Bronx Zoo elephant Happy gets court win ahead of her biggest trial

By Steve Jacobs

The news got just a little happier for an elephant who has been kept in captivity in the Bronx Zoo for four decades.

Happy, a female Asian elephant, is one of the "clients" of a US not-for-profit organisation called the Nonhuman Rights Project (NhRP).

Happy the elephant in her enclosure at the Bronx Zoo in New York.

Happy the elephant in her enclosure at the Bronx Zoo in New York.Credit: Gigi Glendinning, Nonhuman Rights Project

She has lived in an enclosure measuring roughly one acre (0.4 of a hectare) for more than 40 years, the last 13 of which she has spent alone.

The animal-rights organisation is seeking to have the courts in the US recognise that certain animals, which have complex cognitive abilities, should be entitled to basic legal rights.

In October last year, the NhRP filed a habeas corpus petition on Happy's behalf in the New York Supreme Court, Orleans County, seeking recognition of her personhood and right to liberty and her release to an accredited sanctuary.
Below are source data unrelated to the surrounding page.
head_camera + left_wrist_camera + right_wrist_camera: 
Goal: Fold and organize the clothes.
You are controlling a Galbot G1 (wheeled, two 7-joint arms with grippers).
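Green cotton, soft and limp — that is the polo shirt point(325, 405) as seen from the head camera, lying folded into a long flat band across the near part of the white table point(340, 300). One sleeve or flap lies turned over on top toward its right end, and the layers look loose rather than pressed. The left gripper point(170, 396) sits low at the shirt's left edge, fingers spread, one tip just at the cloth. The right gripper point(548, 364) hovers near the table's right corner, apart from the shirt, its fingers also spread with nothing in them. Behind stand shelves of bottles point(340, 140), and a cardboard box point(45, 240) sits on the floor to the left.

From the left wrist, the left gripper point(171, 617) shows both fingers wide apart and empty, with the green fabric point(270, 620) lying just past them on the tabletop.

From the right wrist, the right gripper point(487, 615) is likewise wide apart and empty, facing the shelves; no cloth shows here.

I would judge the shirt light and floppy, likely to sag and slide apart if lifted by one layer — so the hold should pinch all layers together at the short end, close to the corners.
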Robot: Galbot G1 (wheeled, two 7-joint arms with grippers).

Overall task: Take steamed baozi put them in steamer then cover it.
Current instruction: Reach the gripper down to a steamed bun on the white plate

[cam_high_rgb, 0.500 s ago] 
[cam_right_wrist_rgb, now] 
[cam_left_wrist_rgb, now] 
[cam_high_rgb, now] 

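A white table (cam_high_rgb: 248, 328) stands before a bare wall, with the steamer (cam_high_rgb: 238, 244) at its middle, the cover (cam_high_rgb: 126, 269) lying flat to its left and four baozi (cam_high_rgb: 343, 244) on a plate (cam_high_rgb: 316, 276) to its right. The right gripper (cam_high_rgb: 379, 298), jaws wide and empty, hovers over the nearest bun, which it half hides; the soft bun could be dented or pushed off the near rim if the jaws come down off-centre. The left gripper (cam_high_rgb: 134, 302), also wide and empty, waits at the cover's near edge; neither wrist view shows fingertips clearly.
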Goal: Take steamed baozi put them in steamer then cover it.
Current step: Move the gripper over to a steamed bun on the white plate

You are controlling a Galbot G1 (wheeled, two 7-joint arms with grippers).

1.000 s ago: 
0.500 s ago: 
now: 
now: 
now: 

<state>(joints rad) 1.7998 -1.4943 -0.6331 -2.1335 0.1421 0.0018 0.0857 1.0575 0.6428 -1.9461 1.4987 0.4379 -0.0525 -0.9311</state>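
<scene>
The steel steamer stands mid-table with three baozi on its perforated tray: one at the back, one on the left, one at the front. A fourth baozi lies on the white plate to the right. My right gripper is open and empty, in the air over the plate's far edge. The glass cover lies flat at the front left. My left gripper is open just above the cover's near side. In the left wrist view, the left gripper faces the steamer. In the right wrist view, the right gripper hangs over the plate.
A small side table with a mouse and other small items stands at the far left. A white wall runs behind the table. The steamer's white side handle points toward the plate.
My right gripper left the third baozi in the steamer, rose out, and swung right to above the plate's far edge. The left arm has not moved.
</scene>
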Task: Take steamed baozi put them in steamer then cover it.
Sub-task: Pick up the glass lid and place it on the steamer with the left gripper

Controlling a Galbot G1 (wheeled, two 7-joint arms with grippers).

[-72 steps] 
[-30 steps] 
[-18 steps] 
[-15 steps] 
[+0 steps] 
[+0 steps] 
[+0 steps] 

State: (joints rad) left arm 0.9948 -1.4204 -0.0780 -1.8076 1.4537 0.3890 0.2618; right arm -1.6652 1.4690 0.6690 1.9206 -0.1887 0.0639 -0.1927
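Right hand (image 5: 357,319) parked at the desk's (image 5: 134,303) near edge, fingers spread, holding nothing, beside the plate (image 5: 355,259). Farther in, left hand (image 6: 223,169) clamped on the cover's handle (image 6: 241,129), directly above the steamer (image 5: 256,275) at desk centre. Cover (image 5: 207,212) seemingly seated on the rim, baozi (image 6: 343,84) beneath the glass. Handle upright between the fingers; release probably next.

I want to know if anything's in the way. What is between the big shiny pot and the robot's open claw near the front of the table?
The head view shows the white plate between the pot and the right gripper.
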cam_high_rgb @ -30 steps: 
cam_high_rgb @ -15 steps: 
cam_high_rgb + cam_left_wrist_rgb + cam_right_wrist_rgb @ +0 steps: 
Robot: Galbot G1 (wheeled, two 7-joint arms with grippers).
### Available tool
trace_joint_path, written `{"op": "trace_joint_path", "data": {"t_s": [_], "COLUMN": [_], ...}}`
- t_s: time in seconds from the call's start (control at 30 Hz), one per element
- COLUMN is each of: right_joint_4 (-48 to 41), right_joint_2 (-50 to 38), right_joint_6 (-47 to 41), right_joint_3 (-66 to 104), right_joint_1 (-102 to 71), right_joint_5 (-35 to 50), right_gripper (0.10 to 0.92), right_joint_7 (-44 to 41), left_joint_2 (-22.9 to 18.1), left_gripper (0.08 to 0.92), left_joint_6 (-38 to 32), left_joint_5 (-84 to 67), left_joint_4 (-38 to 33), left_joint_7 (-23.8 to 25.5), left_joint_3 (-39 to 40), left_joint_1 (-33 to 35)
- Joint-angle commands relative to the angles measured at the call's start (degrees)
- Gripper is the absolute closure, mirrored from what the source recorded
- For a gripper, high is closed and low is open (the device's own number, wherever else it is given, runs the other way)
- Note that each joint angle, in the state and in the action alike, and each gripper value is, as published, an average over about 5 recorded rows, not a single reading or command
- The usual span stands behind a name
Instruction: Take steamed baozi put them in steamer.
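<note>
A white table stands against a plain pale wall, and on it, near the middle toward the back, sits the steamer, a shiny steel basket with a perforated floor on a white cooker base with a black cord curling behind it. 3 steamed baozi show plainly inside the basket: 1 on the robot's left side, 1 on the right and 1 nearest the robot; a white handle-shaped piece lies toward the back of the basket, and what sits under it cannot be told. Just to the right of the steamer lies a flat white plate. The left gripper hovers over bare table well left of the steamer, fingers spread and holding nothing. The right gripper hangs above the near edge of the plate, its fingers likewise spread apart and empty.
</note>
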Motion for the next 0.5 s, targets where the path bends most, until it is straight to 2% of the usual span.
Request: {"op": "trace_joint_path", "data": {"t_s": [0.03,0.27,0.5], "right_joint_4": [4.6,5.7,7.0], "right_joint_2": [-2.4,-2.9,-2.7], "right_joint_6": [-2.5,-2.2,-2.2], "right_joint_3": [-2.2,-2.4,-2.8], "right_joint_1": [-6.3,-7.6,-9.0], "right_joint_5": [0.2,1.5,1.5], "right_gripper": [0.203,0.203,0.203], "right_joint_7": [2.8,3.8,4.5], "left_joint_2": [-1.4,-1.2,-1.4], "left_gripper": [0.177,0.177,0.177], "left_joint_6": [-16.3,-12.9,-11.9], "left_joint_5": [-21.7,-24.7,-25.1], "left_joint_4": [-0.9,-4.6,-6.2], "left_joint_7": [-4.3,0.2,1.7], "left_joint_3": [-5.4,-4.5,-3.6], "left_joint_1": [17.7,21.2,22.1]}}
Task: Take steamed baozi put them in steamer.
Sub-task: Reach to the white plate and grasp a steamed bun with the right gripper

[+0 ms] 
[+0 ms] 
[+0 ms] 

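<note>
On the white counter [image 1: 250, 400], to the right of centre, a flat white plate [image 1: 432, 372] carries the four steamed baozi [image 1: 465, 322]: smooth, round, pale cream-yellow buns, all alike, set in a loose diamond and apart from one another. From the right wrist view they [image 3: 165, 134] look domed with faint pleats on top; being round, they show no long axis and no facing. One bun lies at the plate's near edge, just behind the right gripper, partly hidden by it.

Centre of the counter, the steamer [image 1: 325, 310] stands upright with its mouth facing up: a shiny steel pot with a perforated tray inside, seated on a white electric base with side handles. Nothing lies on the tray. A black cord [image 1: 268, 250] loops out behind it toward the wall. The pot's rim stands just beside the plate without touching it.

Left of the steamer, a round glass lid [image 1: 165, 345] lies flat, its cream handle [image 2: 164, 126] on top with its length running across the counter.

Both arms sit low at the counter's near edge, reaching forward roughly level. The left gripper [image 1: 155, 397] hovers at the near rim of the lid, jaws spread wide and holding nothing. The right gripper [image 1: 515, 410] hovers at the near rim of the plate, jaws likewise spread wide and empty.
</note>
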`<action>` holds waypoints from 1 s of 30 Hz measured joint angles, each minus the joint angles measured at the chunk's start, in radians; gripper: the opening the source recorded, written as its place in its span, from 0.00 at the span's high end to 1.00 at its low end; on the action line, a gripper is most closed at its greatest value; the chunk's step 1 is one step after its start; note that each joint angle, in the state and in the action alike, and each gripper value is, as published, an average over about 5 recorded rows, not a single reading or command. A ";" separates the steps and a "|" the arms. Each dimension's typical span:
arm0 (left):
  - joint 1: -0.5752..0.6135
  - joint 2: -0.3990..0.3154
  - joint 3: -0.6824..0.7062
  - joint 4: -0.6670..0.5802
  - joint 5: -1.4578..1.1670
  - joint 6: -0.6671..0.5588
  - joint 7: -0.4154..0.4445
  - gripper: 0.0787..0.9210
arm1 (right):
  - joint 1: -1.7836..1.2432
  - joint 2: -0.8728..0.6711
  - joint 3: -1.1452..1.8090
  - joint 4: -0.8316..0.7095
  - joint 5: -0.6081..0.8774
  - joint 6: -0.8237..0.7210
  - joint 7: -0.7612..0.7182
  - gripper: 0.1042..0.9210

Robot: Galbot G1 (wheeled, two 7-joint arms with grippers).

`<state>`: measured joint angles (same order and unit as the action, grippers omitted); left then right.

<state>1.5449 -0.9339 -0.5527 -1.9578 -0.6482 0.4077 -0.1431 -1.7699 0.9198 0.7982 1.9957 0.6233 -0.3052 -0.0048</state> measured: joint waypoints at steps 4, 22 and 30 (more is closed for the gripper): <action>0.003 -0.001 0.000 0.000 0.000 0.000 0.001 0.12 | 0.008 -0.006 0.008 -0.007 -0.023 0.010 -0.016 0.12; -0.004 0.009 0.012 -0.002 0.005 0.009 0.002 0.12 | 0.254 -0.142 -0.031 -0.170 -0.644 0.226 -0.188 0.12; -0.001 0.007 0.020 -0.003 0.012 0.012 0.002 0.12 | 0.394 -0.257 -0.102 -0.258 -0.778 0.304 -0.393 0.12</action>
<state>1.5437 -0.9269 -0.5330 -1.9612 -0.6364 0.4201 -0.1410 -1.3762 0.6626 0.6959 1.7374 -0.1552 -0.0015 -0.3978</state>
This was the first such hearing on behalf of an elephant in legal history, the organisation says.

Happy's case was transferred to the Bronx Supreme Court where it is next due for a hearing on October 21.

Happy in her enclosure at the Bronx Zoo in New York.

Happy in her enclosure at the Bronx Zoo in New York.Credit: Gigi Glendinning, Nonhuman Rights Project

However, lawyers for the Wildlife Conservation Society, which manages the Bronx Zoo, refused to agree that the zoo would not move Happy from New York State before the upcoming hearing.

NhRP then sought an order in the Bronx Supreme Court preventing the zoo from moving Happy out of New York before that hearing.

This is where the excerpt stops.